Messenger of the Dark Prophet is the second book in The Bowl of Souls Series"

Thanks for your support!


----------



## Betsy the Quilter (Oct 27, 2008)

Trevor-

Welcome to KindleBoards and congratulations on your book!

KindleBoards is a Kindle fan and reader forum. As you browse KindleBoards, keep in mind that *self-promotion, of any sort, is ONLY allowed in the Book Bazaar*. (You've posted your book thread in the right place; this is just our standard welcome that we place in all book threads. )

A brief recap of our rules follows:

*--Please bookmark this thread (using your browser's bookmark/favorite function) so you can update it as we ask that authors have only one thread per book and add to it when there is more information.* You may start a separate thread for each book (or you may have one thread per series of books, or one thread for all of your books, it's your choice).

--We invite you to use your book cover as your avatar and have links to your book and website in your signature. Instructions are posted here

--While you may respond to member posts to your thread at any time, *you may only bump your thread (back-to-back posts by you) once every seven days*. Once you've responded to a member, that resets the clock to zero and you must wait seven days to post, unless another member posts before then. You may modify the latest post to reflect new information.
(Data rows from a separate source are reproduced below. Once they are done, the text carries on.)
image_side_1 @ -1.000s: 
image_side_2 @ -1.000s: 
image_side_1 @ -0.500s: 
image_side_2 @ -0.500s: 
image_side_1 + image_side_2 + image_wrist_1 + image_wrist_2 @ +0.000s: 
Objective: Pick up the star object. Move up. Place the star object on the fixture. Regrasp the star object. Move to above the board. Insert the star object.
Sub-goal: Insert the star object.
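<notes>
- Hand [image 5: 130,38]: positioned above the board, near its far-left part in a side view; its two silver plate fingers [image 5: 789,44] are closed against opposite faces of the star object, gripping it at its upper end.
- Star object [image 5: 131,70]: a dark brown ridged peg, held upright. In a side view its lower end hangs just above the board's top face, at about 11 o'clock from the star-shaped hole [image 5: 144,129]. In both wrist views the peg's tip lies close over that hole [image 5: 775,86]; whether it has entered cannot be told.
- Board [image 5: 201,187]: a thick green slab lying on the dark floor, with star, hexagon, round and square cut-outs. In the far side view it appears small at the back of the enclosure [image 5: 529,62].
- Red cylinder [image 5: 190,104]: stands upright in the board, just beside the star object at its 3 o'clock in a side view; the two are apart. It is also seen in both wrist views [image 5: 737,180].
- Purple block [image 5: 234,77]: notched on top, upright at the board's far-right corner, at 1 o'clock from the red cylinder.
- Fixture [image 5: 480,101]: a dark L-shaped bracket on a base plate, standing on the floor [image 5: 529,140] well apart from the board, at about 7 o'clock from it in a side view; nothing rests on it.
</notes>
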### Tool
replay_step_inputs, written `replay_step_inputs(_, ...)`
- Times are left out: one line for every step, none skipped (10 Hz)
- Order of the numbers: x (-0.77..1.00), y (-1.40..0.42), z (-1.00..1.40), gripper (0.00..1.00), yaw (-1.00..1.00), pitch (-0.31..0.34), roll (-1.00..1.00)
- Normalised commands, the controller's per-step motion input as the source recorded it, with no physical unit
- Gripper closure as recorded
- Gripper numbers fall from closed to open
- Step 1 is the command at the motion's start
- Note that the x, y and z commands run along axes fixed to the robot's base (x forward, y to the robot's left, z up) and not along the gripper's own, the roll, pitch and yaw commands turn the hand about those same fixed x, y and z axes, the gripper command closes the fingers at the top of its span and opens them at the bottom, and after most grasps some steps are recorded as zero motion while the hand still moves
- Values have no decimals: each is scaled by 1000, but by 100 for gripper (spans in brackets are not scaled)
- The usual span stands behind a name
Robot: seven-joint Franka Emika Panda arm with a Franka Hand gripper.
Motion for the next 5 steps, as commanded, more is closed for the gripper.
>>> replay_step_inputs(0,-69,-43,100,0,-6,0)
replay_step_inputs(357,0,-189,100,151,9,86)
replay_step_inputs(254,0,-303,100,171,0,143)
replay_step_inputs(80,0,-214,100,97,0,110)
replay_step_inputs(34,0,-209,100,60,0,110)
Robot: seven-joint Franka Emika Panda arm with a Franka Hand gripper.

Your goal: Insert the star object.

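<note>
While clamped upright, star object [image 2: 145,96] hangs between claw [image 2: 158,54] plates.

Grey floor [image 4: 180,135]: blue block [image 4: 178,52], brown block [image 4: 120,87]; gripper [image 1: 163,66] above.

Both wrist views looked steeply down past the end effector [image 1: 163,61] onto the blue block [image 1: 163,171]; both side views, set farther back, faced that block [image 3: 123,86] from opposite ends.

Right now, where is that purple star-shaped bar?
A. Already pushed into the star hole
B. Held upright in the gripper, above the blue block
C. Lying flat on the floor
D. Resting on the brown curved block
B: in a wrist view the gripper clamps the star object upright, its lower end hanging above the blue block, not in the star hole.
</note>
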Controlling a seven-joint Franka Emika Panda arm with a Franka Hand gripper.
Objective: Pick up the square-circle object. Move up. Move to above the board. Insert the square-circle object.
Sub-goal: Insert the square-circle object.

--We ask that Amazon reviews not be repeated here as they are easy to find at your book link. Also, full reviews from other sites should not be posted here, but you may post a short blurb and a link to the full review instead.

--Although *self-promotion is limited to the Book Bazaar*, our most successful authors have found the best way to promote their books is to be as active throughout KindleBoards as time allows. This is your target audience--book lovers with Kindles! Please note that putting link information in the body of your posts outside the Book Bazaar constitutes self promotion; please leave your links for your profile signature that will automatically appear on each post. For information on more ways to promote here on KindleBoards, be sure to check out this thread:
Authors: KindleBoards Tips & FAQ.

All this, and more, is included in our Forum Decorum: http://www.kboards.com/index.php/topic,36.0.html. Be sure to check it from time to time for the current guidelines and rules.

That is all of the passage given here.